#### [WORK INSTRUCTIONS]
As soon as the line containing "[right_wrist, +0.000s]" appears, copy it and every following line word for word until the records end.

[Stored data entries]
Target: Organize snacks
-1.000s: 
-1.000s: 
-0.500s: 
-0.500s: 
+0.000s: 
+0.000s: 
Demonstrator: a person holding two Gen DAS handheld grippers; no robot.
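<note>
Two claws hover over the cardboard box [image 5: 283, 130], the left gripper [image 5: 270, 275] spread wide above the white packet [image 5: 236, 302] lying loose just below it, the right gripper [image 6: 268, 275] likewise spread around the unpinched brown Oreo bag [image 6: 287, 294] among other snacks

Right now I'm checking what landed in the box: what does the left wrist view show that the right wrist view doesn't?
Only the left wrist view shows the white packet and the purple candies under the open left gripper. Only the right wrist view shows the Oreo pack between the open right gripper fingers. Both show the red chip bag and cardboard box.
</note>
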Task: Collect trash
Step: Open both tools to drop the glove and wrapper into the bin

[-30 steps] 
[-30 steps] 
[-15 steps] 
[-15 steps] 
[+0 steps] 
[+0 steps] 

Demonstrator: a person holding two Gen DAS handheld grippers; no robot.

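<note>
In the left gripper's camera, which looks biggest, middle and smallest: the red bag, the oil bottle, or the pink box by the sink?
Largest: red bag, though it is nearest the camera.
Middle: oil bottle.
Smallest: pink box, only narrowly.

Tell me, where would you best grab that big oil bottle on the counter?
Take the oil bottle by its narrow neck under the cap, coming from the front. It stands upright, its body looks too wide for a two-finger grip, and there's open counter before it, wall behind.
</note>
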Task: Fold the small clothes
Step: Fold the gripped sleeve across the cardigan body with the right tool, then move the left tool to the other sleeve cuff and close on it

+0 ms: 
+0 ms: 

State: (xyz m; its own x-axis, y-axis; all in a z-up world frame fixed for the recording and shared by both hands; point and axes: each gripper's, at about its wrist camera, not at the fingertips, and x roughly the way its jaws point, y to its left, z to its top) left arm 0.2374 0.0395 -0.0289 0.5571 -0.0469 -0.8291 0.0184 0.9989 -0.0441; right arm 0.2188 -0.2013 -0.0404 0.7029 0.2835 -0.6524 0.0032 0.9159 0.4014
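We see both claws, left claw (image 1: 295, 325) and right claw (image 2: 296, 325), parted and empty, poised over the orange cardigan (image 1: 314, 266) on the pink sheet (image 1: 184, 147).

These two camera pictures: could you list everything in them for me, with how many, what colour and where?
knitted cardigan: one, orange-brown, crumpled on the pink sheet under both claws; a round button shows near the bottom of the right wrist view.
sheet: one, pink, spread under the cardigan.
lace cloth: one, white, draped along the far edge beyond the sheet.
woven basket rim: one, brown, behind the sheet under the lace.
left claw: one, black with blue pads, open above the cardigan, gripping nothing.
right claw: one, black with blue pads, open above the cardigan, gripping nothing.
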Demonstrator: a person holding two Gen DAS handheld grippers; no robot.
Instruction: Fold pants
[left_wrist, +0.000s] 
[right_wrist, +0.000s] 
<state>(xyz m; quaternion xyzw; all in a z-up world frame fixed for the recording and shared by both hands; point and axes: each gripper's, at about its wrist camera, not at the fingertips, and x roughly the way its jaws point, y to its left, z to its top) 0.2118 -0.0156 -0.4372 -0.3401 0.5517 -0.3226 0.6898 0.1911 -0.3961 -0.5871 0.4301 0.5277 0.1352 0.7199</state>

#### [REPLY TO THE EXERCISE]
[right_wrist, +0.000s] 
<state>(xyz m; quaternion xyzw; all in a z-up world frame fixed for the recording and shared by both hands; point and axes: each gripper's, at about its wrist camera, not at the fingertips, and x roughly the way its jaws point, y to its left, z to its top) 0.2118 -0.0156 -0.4372 -0.3401 0.5517 -0.3226 0.6898 0.1911 -0.3961 -0.5871 0.4301 0.5277 0.1352 0.7199</state>

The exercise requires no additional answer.